▸ WHAT TO PRODUCE
Search the material and gather each line with "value" in it.

--------------------------------------------------

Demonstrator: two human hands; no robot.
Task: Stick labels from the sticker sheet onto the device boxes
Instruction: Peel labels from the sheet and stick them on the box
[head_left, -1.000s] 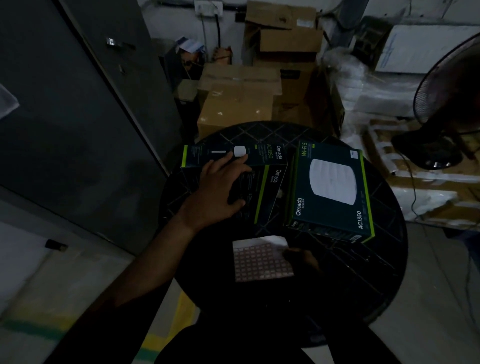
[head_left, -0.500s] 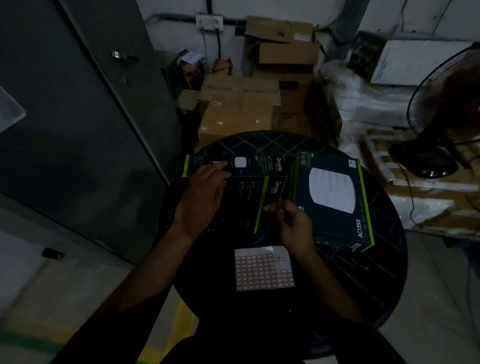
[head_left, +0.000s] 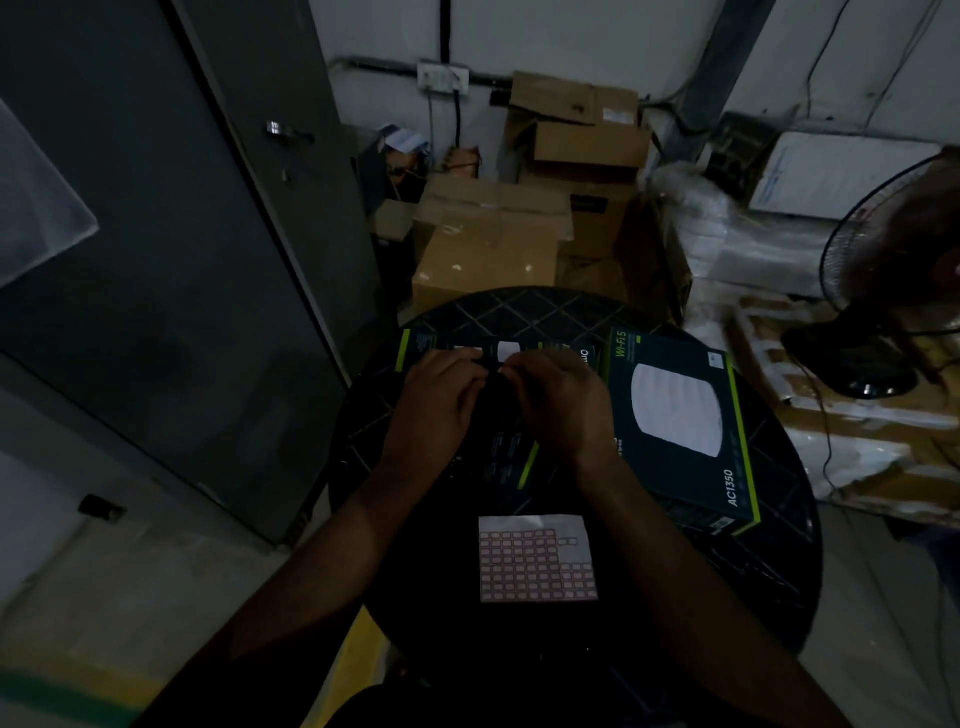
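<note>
Two dark green device boxes lie on the round black table (head_left: 769, 561). Both of my hands are on the left box (head_left: 511, 452). My left hand (head_left: 436, 405) rests on it with its fingertips at the far edge. Beside it, my right hand (head_left: 566, 405) has its fingertips curled to that same spot, near the box's white picture, pinching a small label that I can barely see. The right box (head_left: 680, 415) lies flat and untouched, showing a white round device. A sticker sheet (head_left: 537, 564) with several red-edged labels lies near the front edge, between my forearms.
A grey metal cabinet (head_left: 182, 260) stands close on the left. Cardboard cartons (head_left: 488, 244) are stacked just behind the table. A standing fan (head_left: 883, 291) and wrapped packages are on the right. The room is dim.
My right hand left the sticker sheet and moved up over the left box to meet my left hand at its far edge. My left hand shifted slightly.
</note>
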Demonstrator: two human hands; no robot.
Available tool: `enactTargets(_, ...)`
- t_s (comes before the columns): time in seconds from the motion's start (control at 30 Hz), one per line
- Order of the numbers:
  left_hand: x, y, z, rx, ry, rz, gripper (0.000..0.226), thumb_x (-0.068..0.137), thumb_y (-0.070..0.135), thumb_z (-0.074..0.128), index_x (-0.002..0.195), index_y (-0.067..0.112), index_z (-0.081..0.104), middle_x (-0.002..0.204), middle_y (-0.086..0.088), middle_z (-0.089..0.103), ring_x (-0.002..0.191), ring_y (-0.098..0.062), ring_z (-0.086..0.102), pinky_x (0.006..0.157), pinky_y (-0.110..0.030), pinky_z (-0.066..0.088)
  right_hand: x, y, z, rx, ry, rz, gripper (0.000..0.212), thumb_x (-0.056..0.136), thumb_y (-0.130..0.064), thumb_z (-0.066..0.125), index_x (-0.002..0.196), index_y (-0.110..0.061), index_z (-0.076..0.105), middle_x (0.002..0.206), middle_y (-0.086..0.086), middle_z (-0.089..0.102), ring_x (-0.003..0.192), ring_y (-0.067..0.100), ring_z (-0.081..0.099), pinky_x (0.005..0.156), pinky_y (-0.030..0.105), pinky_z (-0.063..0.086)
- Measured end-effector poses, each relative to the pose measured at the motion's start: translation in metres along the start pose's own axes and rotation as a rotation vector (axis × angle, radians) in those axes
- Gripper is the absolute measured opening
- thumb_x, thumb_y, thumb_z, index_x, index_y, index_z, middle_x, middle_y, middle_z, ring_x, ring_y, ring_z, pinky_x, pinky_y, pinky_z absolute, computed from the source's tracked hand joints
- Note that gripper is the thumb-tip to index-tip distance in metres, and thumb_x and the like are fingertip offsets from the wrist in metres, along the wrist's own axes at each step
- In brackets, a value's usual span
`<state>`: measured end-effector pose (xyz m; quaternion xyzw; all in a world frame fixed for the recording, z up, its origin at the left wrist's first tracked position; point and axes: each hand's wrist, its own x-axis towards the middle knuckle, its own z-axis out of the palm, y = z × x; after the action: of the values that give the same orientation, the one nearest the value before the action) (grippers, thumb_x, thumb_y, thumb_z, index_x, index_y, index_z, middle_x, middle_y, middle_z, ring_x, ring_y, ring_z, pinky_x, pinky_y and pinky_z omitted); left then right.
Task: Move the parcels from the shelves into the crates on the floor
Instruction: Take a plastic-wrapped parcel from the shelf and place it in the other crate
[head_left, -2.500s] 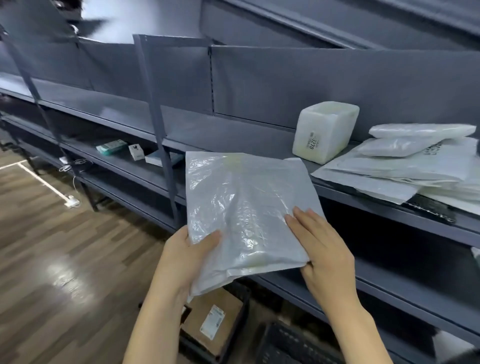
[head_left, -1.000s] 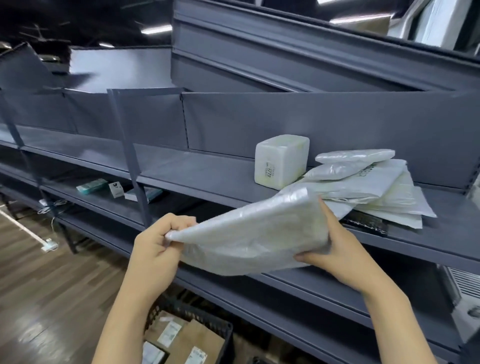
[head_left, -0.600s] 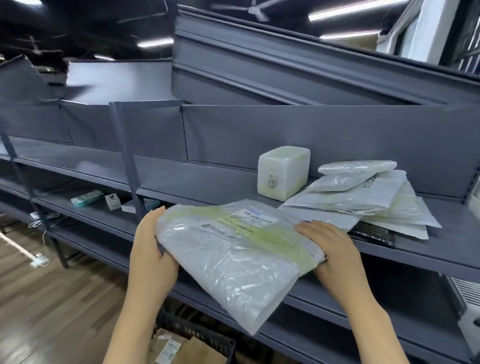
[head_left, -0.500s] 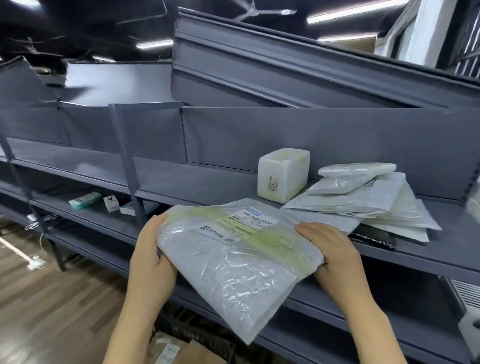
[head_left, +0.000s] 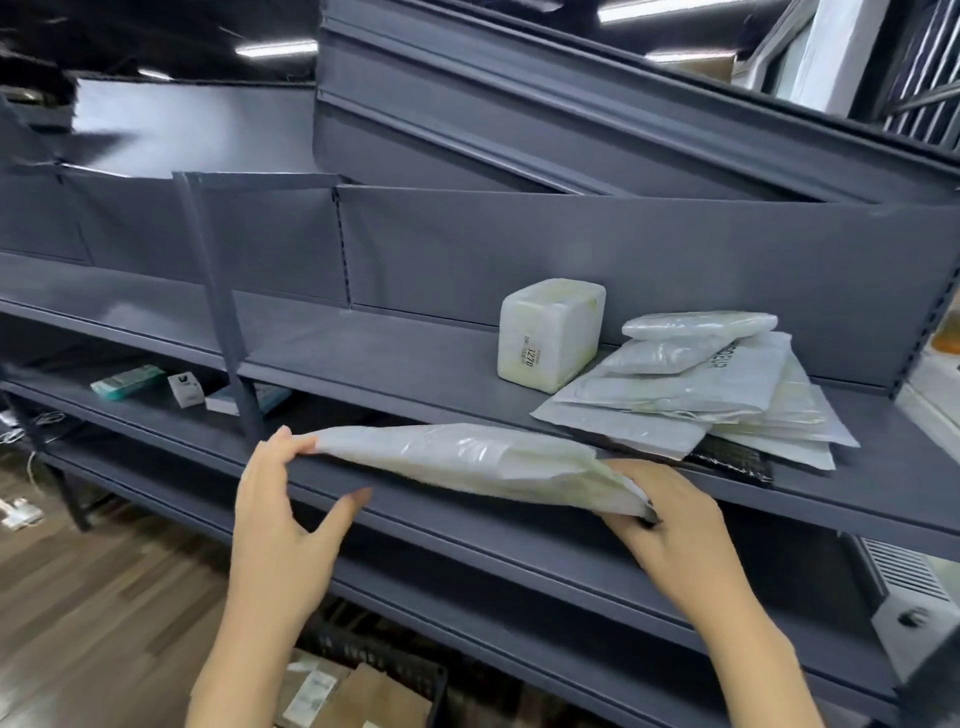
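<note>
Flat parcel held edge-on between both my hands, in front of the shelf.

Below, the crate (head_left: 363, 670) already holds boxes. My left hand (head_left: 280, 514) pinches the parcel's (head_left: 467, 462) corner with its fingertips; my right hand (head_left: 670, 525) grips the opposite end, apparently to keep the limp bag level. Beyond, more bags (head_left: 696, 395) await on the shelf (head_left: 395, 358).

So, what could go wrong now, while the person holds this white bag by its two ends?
The left hand pinches the white bag only at its corner with the fingertips, so the bag could slip loose. The right hand works close to the parcel pile, which overhangs the shelf edge and could be knocked down.
</note>
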<state>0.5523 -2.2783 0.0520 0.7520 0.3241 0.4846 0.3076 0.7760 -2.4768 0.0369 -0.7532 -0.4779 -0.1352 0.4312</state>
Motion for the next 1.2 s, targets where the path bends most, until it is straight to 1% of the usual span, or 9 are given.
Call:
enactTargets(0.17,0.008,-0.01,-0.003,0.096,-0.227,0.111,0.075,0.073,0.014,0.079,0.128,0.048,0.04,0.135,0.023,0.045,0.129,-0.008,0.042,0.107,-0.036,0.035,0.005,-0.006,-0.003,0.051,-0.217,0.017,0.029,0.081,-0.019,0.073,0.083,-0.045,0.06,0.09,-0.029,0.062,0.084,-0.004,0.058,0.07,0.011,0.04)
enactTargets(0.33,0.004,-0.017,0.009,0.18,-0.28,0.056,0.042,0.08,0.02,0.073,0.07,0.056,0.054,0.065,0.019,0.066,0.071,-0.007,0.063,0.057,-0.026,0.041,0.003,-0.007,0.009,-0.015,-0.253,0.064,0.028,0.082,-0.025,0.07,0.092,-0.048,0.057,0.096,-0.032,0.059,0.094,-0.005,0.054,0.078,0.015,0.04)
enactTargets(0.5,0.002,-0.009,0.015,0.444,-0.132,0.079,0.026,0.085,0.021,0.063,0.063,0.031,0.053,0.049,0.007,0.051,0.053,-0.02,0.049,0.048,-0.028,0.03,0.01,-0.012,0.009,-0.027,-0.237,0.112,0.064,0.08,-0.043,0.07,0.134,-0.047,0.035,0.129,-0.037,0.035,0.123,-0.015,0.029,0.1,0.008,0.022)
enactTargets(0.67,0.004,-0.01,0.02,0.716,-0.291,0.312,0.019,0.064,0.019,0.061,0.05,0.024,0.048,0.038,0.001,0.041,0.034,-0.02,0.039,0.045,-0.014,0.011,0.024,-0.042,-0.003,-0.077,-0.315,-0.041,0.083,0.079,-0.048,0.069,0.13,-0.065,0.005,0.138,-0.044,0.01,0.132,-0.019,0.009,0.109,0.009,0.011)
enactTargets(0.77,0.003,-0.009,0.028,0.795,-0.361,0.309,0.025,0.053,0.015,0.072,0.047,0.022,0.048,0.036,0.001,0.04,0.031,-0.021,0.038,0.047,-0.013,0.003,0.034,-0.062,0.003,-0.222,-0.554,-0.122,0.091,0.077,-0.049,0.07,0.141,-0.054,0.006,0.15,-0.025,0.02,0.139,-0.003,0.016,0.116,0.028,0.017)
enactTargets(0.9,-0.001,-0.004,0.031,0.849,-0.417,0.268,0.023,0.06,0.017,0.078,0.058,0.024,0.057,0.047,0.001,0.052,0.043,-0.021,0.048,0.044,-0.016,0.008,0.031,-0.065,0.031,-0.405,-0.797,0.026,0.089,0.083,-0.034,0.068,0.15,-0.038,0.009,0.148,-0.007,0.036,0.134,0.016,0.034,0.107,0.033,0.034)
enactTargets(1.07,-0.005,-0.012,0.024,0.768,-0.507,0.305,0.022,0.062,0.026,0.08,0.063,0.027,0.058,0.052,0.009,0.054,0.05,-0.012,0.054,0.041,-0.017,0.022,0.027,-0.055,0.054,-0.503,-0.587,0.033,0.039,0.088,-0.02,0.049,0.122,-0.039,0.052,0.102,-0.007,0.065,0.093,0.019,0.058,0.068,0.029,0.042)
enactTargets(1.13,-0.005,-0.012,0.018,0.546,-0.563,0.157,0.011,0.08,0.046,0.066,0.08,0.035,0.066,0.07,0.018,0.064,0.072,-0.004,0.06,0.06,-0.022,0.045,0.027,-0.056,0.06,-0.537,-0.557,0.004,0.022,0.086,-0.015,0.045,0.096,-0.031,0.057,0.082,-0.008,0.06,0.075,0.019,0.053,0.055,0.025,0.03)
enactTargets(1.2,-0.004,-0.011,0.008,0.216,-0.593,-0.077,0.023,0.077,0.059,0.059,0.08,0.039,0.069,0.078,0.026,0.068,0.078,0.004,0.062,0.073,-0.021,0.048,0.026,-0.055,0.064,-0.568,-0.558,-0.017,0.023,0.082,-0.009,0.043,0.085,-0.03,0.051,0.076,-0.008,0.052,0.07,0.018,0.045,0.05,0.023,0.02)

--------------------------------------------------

▸ OUTPUT FOR THIS EXERCISE
- In brackets, a value's usual span
`<state>`: measured end-effector pose (xyz m; quaternion xyzw; all in a world frame fixed for the recording, z up, its origin at the left wrist's first tracked position; point and axes: each hand's wrist, its own x-axis towards the middle knuckle, its own z-axis out of the palm, y = z × x; after the action: of the values that give the same orientation, the one nearest the value before the action) (grippers, thumb_x, thumb_y, thumb_z, index_x, index_y, index_z, middle_x, middle_y, middle_z, ring_x, ring_y, ring_z, pinky_x, pinky_y and pinky_z omitted); left then right.

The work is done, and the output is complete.